Your instructions
Leave every picture out. Set down all the lines below exactly.

Provided material
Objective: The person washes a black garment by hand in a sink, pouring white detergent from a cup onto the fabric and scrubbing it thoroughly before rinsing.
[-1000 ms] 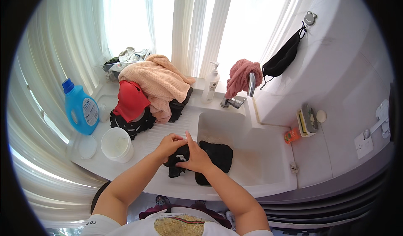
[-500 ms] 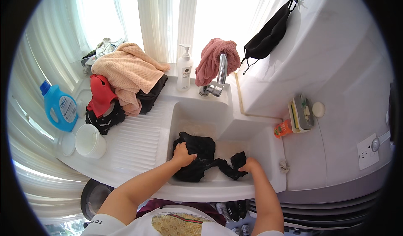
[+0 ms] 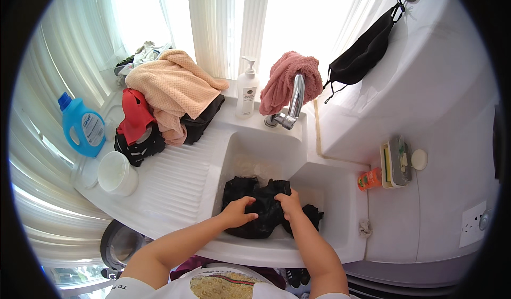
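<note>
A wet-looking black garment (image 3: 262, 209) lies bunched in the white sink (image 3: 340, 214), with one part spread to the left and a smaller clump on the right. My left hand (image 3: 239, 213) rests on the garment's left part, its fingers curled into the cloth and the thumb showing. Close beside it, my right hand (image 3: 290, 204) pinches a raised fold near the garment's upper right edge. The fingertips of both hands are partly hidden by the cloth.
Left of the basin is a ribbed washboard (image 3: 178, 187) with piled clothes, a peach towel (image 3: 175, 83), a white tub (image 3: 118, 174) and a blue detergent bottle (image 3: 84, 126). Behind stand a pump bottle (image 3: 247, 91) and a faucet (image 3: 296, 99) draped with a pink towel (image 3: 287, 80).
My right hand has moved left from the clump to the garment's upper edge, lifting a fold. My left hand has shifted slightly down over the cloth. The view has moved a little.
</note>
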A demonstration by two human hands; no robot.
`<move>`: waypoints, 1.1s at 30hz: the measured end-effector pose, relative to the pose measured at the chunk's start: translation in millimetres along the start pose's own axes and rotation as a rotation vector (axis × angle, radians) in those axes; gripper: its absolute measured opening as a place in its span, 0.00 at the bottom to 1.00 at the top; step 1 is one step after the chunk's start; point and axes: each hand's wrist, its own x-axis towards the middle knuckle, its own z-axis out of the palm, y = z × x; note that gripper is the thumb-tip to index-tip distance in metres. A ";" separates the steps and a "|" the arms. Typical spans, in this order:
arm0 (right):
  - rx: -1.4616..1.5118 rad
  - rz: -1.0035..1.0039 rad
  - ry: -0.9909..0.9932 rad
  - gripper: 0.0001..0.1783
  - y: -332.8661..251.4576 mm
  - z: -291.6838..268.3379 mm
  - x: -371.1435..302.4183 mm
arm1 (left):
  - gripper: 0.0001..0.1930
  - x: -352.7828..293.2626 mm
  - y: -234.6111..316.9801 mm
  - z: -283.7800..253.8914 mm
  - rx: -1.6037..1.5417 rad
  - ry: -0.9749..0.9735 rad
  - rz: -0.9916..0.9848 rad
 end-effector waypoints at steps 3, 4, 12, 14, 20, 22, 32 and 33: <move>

Answer to the problem
Objective: The person washes a black garment by hand in a sink, pouring white detergent from a cup onto the fabric and scrubbing it thoroughly before rinsing.
[-1000 ms] 
[-500 ms] 
[+0 ms] 
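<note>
A wet-looking black garment (image 3: 262, 209) lies bunched in the white sink (image 3: 340, 214), with one part spread to the left and a smaller clump on the right. My left hand (image 3: 239, 213) rests on the garment's left part, its fingers curled into the cloth and the thumb showing. Close beside it, my right hand (image 3: 290, 204) pinches a raised fold near the garment's upper right edge. The fingertips of both hands are partly hidden by the cloth.
Left of the basin is a ribbed washboard (image 3: 178, 187) with piled clothes, a peach towel (image 3: 175, 83), a white tub (image 3: 118, 174) and a blue detergent bottle (image 3: 84, 126). Behind stand a pump bottle (image 3: 247, 91) and a faucet (image 3: 296, 99) draped with a pink towel (image 3: 287, 80).
My right hand has moved left from the clump to the garment's upper edge, lifting a fold. My left hand has shifted slightly down over the cloth. The view has moved a little.
</note>
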A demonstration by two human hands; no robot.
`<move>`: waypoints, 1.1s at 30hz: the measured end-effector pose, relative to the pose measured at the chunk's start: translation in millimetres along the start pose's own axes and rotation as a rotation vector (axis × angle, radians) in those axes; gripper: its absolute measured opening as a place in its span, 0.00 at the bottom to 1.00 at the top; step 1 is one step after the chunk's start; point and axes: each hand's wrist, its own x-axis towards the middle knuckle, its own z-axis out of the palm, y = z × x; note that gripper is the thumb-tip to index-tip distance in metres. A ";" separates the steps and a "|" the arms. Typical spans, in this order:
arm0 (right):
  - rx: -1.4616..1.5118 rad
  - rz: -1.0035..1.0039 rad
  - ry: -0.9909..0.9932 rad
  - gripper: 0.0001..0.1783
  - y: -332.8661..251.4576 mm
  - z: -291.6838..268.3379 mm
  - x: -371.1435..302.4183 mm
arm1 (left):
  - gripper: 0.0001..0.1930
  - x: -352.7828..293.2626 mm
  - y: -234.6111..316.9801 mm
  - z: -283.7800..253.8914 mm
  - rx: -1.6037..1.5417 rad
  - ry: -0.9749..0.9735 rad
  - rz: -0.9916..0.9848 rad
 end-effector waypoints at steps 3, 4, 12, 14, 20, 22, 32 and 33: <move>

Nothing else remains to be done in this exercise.